> **TASK**
Leaving the pictures aside, restate all of the data exactly.

> **INFORMATION PROVIDED**
»»

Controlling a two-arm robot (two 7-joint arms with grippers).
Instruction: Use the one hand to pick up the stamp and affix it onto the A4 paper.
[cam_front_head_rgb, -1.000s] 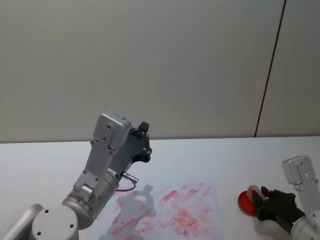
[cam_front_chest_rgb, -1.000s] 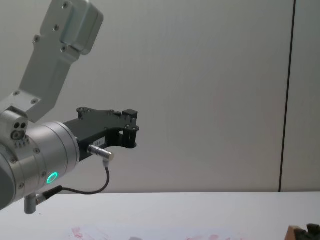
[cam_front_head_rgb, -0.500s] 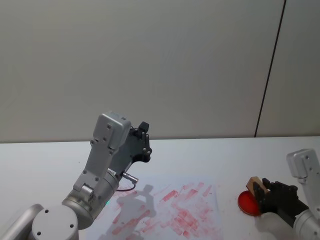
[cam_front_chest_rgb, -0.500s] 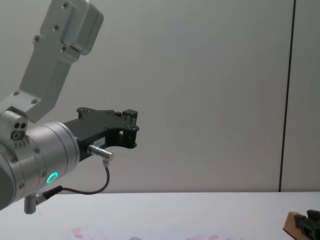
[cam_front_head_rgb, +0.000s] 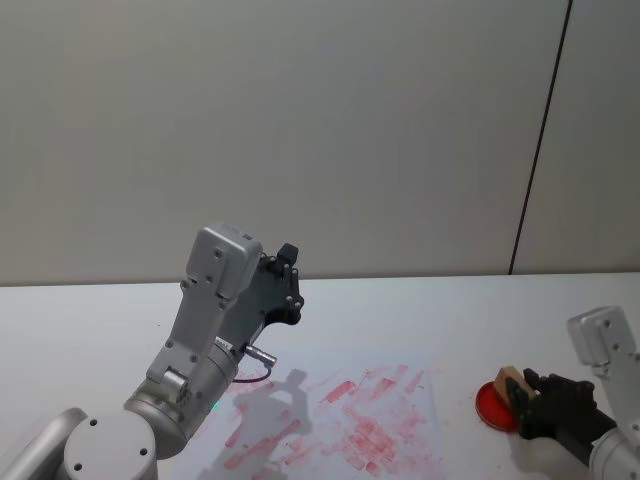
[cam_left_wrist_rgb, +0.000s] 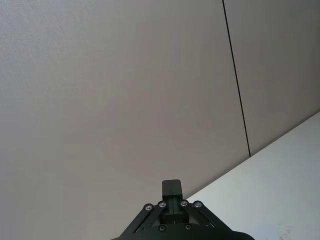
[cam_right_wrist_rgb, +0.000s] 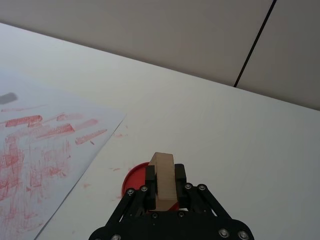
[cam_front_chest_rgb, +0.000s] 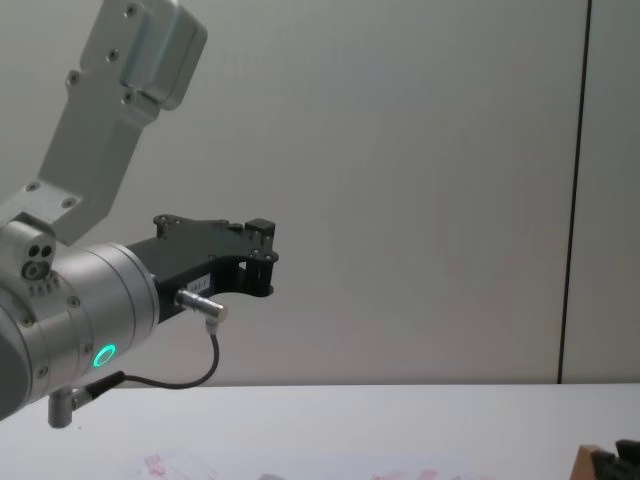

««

> **SOLUTION TO THIS TASK**
Controlling a two-arm robot (two 7-joint arms with grippers).
Instruction: Use the one hand to pick up the stamp and affix it onto the A4 paper.
[cam_front_head_rgb, -1.000s] 
[cam_front_chest_rgb, -1.000s] 
[cam_front_head_rgb, -0.500s] 
[cam_front_chest_rgb, -0.500s] 
[cam_front_head_rgb, +0.000s] 
[cam_left_wrist_rgb, +0.000s] 
[cam_right_wrist_rgb, +0.000s] 
[cam_front_chest_rgb, +0.000s] 

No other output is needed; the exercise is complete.